Equally the tax increases –roughly worth 300 billion- which will kick in automatically effect not just America’s richest. They hit everyone and in proportional terms they will hurt the less well off far more than the well healed. The country is almost certain to slide back into recession.
The end of tax breaks on mortgage interest will hurt the housing market just as it is showing the pulse of recovery. And since Europe languishes in the doldrums and China is sputtering, America’s probable return to the emergency ward is altogether a bad idea for all of us. Lawmakers were perfectly aware of these costs when they passed the law that will result in the cliff.
That was the point. The cliff was supposed to be the gun both sides were holding to each other’s temples in a desperate effort to concentrate minds. But since the election both Republicans and Democrats seemed to have grown comfortable with the gun.

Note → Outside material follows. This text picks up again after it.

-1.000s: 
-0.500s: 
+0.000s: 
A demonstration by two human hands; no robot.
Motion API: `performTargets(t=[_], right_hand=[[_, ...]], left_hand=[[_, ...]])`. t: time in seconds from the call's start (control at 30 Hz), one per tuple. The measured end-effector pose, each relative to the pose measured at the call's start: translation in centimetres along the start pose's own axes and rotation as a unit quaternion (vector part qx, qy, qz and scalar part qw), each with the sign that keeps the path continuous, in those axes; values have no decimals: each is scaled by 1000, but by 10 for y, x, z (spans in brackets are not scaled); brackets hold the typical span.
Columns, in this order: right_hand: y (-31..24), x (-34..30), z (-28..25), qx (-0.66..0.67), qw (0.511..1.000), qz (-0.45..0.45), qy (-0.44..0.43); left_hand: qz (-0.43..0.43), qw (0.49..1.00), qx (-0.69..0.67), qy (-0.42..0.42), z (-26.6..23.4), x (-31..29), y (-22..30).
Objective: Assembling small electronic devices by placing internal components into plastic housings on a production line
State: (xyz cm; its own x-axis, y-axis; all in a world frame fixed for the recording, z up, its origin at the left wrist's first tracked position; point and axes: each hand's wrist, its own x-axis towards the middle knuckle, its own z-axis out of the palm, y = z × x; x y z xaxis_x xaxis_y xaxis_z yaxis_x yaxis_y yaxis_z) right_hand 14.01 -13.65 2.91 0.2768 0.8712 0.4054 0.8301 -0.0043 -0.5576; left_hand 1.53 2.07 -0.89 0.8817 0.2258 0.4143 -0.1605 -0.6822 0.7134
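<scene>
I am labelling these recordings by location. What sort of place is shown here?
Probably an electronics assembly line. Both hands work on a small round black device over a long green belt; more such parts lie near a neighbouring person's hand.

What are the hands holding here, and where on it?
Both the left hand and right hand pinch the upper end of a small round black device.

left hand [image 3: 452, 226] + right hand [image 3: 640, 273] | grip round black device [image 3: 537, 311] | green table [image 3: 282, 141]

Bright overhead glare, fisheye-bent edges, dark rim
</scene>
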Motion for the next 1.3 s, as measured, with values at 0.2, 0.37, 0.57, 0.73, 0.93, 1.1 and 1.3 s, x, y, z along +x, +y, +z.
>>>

The president is newly emboldened by his election victory and has told his Republican opponents in Congress that he is no longer in the mood to make concessions, as he did in his first term. “No more Mr.Nice guy”, he is telling them. “It didn’t work the first time and you don’t deserve it a second time.”
The Republican crop who have been returned to form the 113th Congress are an even more radical lot –as indeed are the Democrats – than the previous bunch. They have no need to compromise and stick rigidly to the dictum of “no new taxes”.
Ever since George H “read my lips” W Bush broke that promise and lost an election, no conservatives have dared to enter the minefield of tax hikes. Given the vast gulf in income between the 1 percent and everyone else it really is time to move on. Just ask Mitt Romney’s advisers, still licking their wounds after an election that they think they should have won, given the state of the economy.
One would hope that a compromise can be found increasing the tax rates of those who earn half a million dollars a year. Even if they had to cough up 39 percent that would still be less than they were paying under that great Republican icon Ronald Reagan.
President Obama is betting that Republicans who have more to lose from the cliff financially and politically will cave in before the end of the year. So far there is nothing to indicate that his game of brinkmanship is paying off. Perhaps the season of Christmas parties and egg noggs will soften everyone’s tempers.
But don’t bet on it. Even if we fall off the cliff and half the country blames Republican intransigence more people will feel the president has shown poor leadership and failed to rise above the bitter party-political fray.
It won’t matter in terms of votes. He will never have to face another election. But it could damage his legacy. And legacy protection and perfection is what second terms are all about.